Exercise prompt
Retype exactly the lines below, starting with the line that contains "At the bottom" and ending with the last line; leave out any pictures.

The data
□ □ □ □ □ □ □

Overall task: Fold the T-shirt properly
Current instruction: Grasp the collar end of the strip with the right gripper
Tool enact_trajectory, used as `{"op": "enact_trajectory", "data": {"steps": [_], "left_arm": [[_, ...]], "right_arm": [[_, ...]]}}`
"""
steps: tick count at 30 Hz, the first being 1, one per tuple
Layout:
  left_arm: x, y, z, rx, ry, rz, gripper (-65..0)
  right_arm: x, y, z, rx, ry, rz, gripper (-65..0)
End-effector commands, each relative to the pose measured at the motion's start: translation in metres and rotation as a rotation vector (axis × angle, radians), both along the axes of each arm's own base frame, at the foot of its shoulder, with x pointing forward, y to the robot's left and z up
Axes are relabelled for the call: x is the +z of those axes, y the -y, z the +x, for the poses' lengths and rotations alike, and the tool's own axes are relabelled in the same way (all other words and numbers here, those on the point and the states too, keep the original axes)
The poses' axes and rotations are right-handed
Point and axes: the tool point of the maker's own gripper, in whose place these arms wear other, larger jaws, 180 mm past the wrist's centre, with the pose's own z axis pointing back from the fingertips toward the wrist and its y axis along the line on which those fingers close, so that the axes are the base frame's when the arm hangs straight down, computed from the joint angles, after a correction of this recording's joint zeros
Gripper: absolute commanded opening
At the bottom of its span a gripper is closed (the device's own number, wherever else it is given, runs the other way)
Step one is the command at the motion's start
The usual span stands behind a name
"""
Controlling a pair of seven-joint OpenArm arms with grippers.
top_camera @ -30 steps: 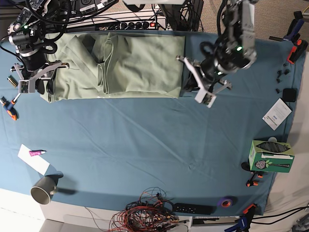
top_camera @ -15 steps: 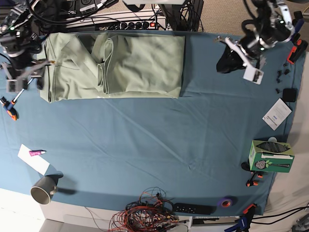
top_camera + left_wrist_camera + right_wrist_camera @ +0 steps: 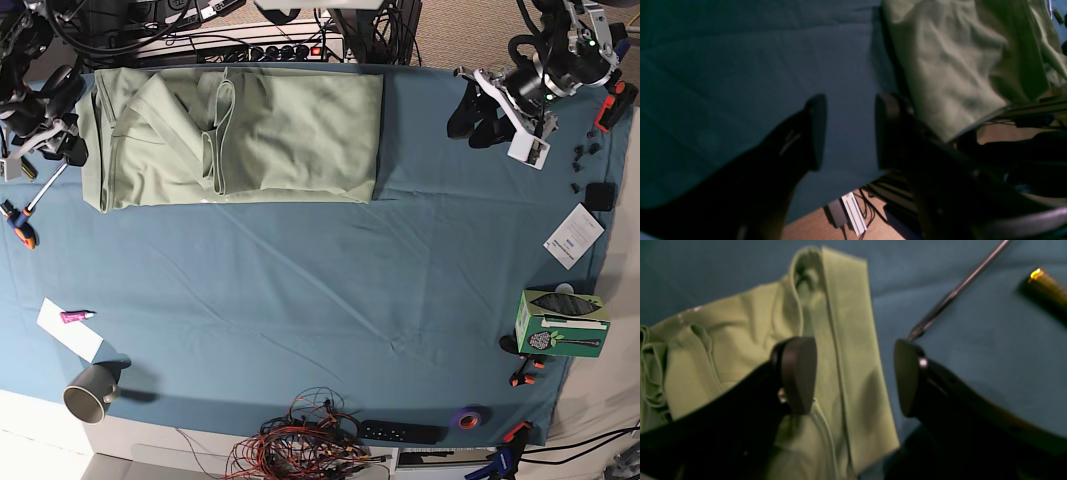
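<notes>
A teal-blue table cloth (image 3: 300, 300) is spread over the whole work surface. At its near left corner a grey mug (image 3: 90, 392) is laid on its side, and just beyond it a white card (image 3: 70, 330) is seen with a pink marker (image 3: 76, 316) resting on it. An orange-handled screwdriver (image 3: 20, 222) is placed at the left edge. A tangle of red and black wires (image 3: 300, 440) is bunched at the near edge, beside a black remote (image 3: 400, 432) and a purple tape roll (image 3: 468, 417). A green box (image 3: 560, 324) is set at the right edge, with a white leaflet (image 3: 573, 236) farther back. A power strip (image 3: 285, 50) is seen behind the table.
</notes>
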Motion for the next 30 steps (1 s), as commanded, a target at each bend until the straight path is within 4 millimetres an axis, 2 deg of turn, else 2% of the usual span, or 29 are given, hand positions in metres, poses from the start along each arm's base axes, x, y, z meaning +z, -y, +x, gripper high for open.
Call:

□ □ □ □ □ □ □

Task solution
At the bottom of its span a gripper is closed (the device's own number, wherever else it is given, runs the other way)
Step one is the command at the motion's start
The usual span stands behind a name
"""
Controlling a pair of seven-joint OpenArm arms with grippers.
top_camera @ -30 steps: 
top_camera @ -15 steps: 
top_camera + left_wrist_camera + right_wrist_camera @ +0 steps: 
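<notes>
A teal-blue table cloth (image 3: 300, 300) is spread over the whole work surface. At its near left corner a grey mug (image 3: 90, 392) is laid on its side, and just beyond it a white card (image 3: 70, 330) is seen with a pink marker (image 3: 76, 316) resting on it. An orange-handled screwdriver (image 3: 20, 222) is placed at the left edge. A tangle of red and black wires (image 3: 300, 440) is bunched at the near edge, beside a black remote (image 3: 400, 432) and a purple tape roll (image 3: 468, 417). A green box (image 3: 560, 324) is set at the right edge, with a white leaflet (image 3: 573, 236) farther back. A power strip (image 3: 285, 50) is seen behind the table.
</notes>
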Motion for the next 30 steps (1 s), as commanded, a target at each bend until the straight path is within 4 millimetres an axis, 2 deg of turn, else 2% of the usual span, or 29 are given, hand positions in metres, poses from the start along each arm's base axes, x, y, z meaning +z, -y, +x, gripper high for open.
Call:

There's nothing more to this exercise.